A scene featuring plaques of actors was shot in St Paul's, Covent Garden.

== Reception ==
Venus received positive reviews from critics, and has a score of 88% on Rotten Tomatoes, based on 154 reviews, with an average rating of 7.3/10. The critical consensus states: "Audiences may attend to witness Peter O'Toole's Oscar-worthy performance, but they'll also be treated to a humane, tender exploration of maturing with both dignity and irreverence." The film also has a score of 82 out of 100 on Metacritic, based on 32 critics. It was nominated for five British Independent Film Awards, and earned Academy Award, Actor Award, BAFTA Award, and Golden Globe Award nominations for Best Actor for O'Toole. Leslie Phillips also received a BAFTA nomination for Best Supporting Actor.
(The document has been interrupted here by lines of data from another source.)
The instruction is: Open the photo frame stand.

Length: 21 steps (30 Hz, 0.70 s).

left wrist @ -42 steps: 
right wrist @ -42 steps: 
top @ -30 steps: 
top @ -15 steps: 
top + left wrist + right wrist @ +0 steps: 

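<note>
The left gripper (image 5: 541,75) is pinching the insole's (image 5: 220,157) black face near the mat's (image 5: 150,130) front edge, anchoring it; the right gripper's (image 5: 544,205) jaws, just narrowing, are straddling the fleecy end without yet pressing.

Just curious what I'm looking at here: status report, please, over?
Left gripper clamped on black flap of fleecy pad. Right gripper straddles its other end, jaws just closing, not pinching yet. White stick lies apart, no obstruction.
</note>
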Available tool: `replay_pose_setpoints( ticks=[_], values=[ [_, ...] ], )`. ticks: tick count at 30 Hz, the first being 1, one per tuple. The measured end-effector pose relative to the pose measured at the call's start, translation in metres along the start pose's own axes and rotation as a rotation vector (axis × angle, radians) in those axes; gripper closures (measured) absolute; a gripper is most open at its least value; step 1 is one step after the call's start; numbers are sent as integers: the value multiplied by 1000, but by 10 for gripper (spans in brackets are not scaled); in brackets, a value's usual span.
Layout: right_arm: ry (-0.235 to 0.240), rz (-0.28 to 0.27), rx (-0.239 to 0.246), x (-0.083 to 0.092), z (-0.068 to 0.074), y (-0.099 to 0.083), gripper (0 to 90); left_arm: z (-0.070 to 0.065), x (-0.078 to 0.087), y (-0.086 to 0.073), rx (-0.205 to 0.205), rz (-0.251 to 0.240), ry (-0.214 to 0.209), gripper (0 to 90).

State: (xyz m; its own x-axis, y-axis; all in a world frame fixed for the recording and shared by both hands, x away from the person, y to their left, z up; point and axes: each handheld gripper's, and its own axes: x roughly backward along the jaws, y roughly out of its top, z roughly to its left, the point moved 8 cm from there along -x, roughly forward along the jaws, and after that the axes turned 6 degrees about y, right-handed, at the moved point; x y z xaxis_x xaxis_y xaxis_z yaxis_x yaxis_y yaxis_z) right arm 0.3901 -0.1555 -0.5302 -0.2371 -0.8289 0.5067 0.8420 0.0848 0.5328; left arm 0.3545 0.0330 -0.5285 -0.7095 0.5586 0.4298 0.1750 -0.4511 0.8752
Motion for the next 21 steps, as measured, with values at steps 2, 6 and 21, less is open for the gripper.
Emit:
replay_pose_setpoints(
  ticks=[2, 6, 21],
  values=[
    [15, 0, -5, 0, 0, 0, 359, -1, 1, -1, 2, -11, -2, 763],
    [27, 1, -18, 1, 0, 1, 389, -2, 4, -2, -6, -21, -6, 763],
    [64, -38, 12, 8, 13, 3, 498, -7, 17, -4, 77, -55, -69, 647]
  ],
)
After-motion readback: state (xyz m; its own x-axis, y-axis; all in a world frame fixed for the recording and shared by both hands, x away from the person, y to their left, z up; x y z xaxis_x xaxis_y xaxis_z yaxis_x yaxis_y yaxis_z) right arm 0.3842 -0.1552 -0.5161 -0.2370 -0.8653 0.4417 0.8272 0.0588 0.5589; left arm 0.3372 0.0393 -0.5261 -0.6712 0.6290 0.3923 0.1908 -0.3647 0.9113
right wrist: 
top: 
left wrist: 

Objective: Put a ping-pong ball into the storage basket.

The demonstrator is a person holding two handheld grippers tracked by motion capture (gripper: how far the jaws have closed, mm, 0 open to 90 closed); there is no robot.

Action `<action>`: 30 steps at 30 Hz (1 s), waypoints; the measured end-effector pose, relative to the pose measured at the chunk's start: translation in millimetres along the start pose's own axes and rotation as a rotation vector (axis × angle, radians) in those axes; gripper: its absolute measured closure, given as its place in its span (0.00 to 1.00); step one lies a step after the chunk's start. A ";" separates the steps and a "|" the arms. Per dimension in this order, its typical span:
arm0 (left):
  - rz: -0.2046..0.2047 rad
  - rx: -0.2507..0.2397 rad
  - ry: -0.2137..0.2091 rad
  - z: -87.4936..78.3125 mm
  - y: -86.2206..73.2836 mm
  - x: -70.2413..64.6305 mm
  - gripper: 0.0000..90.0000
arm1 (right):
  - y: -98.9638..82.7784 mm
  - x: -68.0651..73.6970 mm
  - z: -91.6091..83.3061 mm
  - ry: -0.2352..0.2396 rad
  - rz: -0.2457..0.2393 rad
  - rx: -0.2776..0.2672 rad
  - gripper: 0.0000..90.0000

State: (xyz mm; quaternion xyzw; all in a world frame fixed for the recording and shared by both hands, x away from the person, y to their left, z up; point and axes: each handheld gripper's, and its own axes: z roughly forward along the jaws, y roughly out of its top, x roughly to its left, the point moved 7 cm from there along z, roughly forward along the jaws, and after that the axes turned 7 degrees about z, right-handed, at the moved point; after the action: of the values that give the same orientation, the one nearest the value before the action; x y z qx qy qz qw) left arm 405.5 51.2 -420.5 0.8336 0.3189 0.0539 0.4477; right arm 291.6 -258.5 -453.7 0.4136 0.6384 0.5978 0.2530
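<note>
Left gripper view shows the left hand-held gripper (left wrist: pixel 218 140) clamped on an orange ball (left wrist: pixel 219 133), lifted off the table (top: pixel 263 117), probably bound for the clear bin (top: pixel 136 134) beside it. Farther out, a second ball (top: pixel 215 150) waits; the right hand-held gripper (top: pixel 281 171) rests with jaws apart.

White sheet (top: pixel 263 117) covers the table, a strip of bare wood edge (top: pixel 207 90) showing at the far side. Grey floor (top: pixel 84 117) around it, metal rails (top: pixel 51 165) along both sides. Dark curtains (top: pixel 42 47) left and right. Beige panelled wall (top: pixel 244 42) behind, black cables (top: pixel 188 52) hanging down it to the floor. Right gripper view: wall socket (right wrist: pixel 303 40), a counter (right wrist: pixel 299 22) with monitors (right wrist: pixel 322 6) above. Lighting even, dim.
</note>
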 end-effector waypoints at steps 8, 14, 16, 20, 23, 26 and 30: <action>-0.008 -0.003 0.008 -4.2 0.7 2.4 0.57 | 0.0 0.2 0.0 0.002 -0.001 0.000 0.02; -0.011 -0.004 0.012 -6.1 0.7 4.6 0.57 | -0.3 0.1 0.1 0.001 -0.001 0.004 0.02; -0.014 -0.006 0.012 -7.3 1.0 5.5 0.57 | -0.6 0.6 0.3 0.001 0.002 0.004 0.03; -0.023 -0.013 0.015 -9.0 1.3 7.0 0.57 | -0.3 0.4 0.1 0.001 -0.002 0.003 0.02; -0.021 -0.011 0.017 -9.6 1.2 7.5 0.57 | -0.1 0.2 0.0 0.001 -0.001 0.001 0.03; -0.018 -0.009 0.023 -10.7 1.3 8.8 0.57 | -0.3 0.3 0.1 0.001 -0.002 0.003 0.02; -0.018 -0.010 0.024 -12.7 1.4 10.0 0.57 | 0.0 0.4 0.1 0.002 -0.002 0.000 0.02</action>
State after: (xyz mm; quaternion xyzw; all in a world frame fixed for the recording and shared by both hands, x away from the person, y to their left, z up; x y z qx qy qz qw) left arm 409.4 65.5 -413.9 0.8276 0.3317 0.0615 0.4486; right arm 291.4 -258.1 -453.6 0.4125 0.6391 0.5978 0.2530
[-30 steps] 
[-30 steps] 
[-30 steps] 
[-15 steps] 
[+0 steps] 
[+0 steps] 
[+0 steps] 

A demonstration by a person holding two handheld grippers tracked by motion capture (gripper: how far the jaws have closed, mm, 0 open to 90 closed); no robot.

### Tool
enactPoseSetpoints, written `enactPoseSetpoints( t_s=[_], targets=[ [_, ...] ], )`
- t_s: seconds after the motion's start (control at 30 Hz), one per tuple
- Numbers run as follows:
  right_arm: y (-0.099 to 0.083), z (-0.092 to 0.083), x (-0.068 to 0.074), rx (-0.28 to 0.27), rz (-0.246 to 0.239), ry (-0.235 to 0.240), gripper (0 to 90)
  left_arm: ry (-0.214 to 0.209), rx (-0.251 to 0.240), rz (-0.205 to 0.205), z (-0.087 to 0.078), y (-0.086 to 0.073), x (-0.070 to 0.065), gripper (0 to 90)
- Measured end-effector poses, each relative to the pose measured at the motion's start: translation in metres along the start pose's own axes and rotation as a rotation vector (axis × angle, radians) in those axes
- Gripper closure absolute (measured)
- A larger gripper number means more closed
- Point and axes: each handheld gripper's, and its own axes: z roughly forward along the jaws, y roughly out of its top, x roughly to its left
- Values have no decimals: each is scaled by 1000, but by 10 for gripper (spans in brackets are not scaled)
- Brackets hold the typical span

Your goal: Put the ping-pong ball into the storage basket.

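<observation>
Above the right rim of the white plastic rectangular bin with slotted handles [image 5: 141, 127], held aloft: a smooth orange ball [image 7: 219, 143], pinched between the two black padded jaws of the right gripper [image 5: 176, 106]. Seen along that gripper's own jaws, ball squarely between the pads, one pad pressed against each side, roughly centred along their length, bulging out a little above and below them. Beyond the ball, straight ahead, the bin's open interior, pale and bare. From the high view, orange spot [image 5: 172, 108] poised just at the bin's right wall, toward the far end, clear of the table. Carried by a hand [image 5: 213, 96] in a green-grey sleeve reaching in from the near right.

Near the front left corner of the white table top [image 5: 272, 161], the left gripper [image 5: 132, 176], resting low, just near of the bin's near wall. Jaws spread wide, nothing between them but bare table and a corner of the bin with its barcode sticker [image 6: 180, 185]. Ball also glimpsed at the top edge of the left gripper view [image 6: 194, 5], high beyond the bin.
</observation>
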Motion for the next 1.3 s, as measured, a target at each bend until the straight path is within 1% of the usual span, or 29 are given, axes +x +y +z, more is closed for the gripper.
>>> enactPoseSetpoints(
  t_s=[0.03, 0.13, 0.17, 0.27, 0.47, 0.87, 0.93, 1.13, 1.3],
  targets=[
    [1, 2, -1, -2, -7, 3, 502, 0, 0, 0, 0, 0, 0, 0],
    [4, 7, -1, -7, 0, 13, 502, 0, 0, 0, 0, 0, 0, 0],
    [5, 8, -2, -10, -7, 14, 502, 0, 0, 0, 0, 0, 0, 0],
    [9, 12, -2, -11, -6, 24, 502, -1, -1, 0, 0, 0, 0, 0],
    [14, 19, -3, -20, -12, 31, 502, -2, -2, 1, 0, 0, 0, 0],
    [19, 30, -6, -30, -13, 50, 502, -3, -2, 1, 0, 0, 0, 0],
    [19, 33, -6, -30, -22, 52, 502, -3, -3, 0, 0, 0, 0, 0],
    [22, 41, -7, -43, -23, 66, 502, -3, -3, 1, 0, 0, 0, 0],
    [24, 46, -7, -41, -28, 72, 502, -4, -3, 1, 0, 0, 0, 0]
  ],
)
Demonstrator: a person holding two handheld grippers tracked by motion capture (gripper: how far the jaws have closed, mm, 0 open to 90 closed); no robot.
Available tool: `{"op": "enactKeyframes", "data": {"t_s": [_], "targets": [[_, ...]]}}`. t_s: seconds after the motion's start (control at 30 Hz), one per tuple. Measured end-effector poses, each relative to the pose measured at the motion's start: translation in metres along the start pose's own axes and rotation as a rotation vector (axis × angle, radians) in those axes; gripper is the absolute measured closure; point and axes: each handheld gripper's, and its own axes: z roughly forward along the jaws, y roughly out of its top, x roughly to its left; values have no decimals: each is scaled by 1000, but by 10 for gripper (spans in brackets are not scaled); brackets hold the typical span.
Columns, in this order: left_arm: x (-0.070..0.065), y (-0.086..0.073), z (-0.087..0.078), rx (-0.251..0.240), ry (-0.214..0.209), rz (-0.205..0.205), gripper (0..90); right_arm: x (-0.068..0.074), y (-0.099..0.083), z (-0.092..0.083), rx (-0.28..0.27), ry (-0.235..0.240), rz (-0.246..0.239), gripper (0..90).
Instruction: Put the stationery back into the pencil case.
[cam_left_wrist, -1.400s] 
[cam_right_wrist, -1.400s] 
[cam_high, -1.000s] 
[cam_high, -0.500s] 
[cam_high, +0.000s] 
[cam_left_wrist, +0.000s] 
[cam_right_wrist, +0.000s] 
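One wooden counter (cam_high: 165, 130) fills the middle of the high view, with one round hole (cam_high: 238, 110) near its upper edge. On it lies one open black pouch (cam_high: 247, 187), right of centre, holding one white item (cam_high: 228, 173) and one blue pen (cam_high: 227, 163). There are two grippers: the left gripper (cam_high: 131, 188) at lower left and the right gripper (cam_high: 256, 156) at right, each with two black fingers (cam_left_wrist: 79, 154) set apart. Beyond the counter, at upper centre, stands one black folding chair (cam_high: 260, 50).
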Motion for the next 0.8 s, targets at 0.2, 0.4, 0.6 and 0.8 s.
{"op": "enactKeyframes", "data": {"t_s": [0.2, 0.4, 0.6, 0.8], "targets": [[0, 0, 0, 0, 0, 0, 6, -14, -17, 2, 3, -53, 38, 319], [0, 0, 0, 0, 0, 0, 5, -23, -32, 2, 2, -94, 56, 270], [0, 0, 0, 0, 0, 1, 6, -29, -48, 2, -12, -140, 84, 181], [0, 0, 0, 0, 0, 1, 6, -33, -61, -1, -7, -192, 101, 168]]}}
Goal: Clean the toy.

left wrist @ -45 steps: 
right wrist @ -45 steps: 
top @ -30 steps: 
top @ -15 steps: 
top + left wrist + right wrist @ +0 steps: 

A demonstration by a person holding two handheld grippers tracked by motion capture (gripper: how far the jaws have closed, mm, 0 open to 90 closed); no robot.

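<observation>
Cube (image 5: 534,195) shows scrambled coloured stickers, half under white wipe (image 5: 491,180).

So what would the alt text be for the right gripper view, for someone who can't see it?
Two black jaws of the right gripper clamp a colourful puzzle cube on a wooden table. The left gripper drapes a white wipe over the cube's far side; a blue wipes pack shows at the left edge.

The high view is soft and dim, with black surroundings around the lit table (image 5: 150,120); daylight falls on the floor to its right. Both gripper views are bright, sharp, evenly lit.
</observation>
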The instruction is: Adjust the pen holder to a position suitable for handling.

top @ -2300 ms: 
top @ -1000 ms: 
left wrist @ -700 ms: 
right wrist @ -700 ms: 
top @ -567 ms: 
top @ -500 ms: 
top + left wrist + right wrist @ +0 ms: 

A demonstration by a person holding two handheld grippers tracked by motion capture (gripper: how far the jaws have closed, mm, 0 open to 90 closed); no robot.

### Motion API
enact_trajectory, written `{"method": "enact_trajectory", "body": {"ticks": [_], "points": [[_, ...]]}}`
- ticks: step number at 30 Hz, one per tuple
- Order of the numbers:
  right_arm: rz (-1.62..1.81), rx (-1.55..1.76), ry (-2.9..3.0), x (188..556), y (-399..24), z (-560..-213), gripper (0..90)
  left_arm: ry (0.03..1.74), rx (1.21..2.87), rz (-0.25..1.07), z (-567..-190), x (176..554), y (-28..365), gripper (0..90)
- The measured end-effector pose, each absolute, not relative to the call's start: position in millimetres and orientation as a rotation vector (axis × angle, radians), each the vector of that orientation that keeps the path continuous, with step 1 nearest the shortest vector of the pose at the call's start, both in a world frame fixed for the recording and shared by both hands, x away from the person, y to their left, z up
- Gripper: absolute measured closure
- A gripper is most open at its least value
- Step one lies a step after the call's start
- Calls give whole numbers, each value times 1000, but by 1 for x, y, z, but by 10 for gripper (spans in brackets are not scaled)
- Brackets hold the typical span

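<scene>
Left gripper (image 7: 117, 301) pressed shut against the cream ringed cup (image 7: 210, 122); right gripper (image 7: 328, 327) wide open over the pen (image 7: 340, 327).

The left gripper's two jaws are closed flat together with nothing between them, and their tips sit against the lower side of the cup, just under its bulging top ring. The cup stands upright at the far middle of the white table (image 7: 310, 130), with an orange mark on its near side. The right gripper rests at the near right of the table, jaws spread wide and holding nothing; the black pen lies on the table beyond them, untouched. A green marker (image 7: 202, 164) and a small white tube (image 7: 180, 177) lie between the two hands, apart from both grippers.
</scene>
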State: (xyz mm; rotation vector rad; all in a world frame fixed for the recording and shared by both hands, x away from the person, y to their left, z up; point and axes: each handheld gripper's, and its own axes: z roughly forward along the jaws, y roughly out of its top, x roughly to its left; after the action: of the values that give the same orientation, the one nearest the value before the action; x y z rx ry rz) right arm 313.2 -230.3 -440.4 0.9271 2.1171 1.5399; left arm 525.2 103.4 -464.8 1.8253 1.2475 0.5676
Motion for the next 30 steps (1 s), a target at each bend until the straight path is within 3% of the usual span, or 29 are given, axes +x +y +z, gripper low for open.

O'Toole's Oscar nomination marked his eighth, and final, Best Actor nomination over a span of forty-five years. On 25 February 2007, at the 79th Academy Awards, he was beaten by Forest Whitaker (The Last King of Scotland), making O'Toole's eight nominations without victory a record. This would be his last nomination before his death in 2013.

== Score ==

The film's score includes songs from British singer Corinne Bailey Rae's debut album. Additional music was composed and performed by David Arnold. The Slavonic Dance No. 2 in E minor, from Czech composer Antonín Dvořák's second set of Slavonic Dances, also features prominently.